Hans Andersen: Zawsze lubię wracać do Wrocławia

WTS Wrocław był pierwszym klubem, w którym Hans Andersen na dobre rozpoczął swoją karierę w Polsce. W nim wyjeździł swoje pierwsze sukcesy, zdobywając w roku 2006 złoty medal Drużynowych Mistrzostw Polski oraz rok później brąz. Identyczny wynik może osiągnąć z ekipą Aniołów. Mimo to ten jakże sympatyczny zawodnik nadal darzy sentymentem swój stary zespół.

- Zawsze lubię wracać do Wrocławia, w którym rozwinąłem się jako żużlowiec oraz osiągnąłem największe sukcesy w karierze klubowej, zdobywając swój pierwszy złoty medal DMP. Na Dolnym Śląsku mam nadal wielu sympatyków, którzy mi kibicują - stwierdził Duńczyk.

W pierwszym meczu o trzecie miejsce zespól Unibaxu nieznacznie uległ wrocławianom.

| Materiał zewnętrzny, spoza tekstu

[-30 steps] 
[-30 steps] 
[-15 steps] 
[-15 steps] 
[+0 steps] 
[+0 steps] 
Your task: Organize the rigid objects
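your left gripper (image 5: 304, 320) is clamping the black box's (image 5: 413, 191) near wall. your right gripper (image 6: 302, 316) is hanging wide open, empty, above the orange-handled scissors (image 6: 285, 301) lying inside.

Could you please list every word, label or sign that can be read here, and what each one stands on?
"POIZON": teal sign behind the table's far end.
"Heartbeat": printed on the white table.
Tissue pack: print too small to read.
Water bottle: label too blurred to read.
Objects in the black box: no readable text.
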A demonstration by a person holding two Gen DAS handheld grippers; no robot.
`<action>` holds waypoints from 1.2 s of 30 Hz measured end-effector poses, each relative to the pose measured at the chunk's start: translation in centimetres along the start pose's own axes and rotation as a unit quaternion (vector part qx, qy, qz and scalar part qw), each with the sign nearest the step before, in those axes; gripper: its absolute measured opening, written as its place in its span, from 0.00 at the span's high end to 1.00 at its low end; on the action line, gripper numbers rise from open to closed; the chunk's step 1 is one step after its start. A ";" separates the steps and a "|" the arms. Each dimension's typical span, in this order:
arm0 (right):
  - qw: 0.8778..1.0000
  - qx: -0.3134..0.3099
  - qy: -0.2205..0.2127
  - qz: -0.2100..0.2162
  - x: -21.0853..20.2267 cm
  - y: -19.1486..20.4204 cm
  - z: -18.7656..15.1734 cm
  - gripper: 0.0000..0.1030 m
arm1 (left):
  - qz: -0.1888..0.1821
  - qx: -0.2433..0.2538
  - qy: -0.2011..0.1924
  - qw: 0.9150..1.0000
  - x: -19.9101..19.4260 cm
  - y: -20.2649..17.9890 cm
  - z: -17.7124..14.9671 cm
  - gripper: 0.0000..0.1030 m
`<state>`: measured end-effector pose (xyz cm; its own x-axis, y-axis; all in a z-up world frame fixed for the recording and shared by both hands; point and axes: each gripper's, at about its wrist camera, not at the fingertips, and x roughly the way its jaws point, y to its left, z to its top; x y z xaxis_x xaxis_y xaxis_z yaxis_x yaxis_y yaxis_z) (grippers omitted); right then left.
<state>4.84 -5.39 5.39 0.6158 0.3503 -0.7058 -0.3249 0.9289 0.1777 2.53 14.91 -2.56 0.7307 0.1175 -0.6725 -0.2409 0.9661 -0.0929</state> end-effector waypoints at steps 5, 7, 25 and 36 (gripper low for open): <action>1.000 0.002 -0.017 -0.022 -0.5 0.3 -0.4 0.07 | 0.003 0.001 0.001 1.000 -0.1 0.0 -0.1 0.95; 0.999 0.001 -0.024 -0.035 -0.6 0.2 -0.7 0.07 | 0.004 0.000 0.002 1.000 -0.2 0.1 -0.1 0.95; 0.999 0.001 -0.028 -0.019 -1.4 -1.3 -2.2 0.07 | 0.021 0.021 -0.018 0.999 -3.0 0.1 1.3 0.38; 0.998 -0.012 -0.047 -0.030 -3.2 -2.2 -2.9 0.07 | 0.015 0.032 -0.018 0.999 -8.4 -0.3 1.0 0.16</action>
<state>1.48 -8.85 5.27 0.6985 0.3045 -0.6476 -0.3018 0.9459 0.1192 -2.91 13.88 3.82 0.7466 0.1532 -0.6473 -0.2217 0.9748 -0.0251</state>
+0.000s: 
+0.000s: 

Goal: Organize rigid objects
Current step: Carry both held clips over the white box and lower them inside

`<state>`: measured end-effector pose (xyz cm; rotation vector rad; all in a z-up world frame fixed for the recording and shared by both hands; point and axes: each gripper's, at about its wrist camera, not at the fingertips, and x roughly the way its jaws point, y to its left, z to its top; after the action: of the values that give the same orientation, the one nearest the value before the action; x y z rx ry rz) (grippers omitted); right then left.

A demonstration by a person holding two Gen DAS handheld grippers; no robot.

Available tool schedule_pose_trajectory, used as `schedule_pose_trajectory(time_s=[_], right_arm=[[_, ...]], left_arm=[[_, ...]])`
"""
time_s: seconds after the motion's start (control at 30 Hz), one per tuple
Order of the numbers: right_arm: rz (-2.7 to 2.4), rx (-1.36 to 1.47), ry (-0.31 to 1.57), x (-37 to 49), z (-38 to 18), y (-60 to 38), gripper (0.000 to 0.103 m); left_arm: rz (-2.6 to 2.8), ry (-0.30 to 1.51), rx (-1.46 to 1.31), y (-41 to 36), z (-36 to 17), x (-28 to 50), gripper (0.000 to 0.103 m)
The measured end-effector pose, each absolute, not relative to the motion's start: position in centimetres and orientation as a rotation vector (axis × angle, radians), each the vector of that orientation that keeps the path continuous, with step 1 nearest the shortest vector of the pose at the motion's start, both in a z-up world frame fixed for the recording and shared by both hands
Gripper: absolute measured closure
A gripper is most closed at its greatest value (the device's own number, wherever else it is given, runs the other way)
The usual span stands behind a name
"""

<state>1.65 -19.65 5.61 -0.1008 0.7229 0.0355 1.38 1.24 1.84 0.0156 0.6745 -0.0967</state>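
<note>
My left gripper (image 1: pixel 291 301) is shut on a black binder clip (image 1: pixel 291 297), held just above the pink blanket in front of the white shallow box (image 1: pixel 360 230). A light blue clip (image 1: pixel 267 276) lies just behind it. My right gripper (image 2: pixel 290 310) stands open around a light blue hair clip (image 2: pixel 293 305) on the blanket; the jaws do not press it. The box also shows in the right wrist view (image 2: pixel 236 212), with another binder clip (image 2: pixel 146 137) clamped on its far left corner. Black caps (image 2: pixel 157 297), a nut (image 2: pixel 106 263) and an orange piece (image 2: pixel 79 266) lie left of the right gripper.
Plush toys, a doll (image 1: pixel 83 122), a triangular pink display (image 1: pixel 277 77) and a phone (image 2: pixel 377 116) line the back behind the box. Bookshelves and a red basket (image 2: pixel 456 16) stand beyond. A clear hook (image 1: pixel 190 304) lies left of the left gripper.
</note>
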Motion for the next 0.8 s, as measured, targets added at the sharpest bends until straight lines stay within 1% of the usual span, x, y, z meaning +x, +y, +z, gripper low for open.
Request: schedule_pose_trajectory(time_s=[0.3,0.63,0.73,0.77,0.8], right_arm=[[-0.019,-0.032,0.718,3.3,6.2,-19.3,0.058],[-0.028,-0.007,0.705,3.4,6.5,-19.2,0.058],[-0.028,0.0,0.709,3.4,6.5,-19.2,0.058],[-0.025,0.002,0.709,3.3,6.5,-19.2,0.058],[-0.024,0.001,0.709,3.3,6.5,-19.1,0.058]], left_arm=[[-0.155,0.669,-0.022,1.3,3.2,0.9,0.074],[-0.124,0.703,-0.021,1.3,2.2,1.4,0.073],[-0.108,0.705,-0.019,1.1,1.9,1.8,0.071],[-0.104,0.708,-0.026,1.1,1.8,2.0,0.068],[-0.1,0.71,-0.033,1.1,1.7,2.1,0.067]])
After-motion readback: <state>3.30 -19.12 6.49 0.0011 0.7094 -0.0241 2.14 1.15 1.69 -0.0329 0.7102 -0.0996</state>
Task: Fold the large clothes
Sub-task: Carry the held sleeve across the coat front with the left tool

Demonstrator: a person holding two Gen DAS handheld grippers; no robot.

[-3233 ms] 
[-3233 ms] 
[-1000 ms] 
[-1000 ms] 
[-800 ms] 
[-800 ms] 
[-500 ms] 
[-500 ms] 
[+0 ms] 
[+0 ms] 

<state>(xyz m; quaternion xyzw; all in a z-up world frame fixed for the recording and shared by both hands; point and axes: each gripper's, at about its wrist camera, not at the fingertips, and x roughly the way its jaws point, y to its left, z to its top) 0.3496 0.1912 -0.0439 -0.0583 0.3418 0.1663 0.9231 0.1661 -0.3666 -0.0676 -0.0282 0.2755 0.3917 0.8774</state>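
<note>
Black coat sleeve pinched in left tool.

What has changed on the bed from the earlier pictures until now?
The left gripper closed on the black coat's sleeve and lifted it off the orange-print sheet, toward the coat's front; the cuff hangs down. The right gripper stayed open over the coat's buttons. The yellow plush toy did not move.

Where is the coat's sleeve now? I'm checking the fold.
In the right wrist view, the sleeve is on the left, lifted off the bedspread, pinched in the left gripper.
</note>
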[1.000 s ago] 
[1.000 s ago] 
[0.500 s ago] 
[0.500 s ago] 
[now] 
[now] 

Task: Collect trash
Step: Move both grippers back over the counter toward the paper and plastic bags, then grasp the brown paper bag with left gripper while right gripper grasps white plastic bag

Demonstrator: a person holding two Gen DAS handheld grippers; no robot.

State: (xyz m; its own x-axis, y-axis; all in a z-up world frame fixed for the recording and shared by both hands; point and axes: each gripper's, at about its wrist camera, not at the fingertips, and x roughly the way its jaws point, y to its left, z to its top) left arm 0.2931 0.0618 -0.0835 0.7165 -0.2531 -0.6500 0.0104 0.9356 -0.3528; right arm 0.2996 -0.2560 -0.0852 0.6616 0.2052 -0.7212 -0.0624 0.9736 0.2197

Hans Andersen w sześciu startach zdobył dziewięć punktów i był jednym z tych zawodników, którzy wsparli Ryana Sullivana w walce z Betardem. Jednak ambitny Duńczyk miał wiele zastrzeżeń do swojej jazdy. - Nie jestem do końca zadowolony z osiągniętego wyniku. Zdarzyły mi się dwie niepotrzebne wpadki. Gdyby nie one przed rewanżem bylibyśmy jeszcze w korzystniejszej sytuacji. - powiedział Hansior.

Żużel jest sportem zespołowym. Wynik, który udało się osiągnąć Unibaxowi, wydaje się stawiać ich w roli faworyta przed rewanżem. - Najważniejszy jest wynik drużyny. A cztery punkty to jest niewiele - zwłaszcza, że w tym sezonie już dwa razy udało nam się pokonać drużynę wrocławską z większą przewagą punktów. Myślę, że teraz będzie podobnie - podkreślił obcokrajowiec Unibaxu.

Hans Andersen walczy o awans do pierwszej ósemki cyklu Grand Prix. W tej chwili jest dziewiąty, mając tylko cztery punkty straty do będącego przed nim Chrisa Harrisa. Następne zawody odbędą się we Włoskim Terenzano. W zeszłym roku Hans Andersen zajął tam dobre drugie miejsce, przegrywając tylko z bezkonkurencyjnym wówczas Tomaszem Gollobem. - Lubię ten tor. Mam nadzieję, że uda mi się przynajmniej powtórzyć wynik z zeszłego roku. Cały czas walczę o pozostanie w cyklu Grand Prix i każdy punkt jest dla mnie na wagę złota - zakończył Hans Andersen.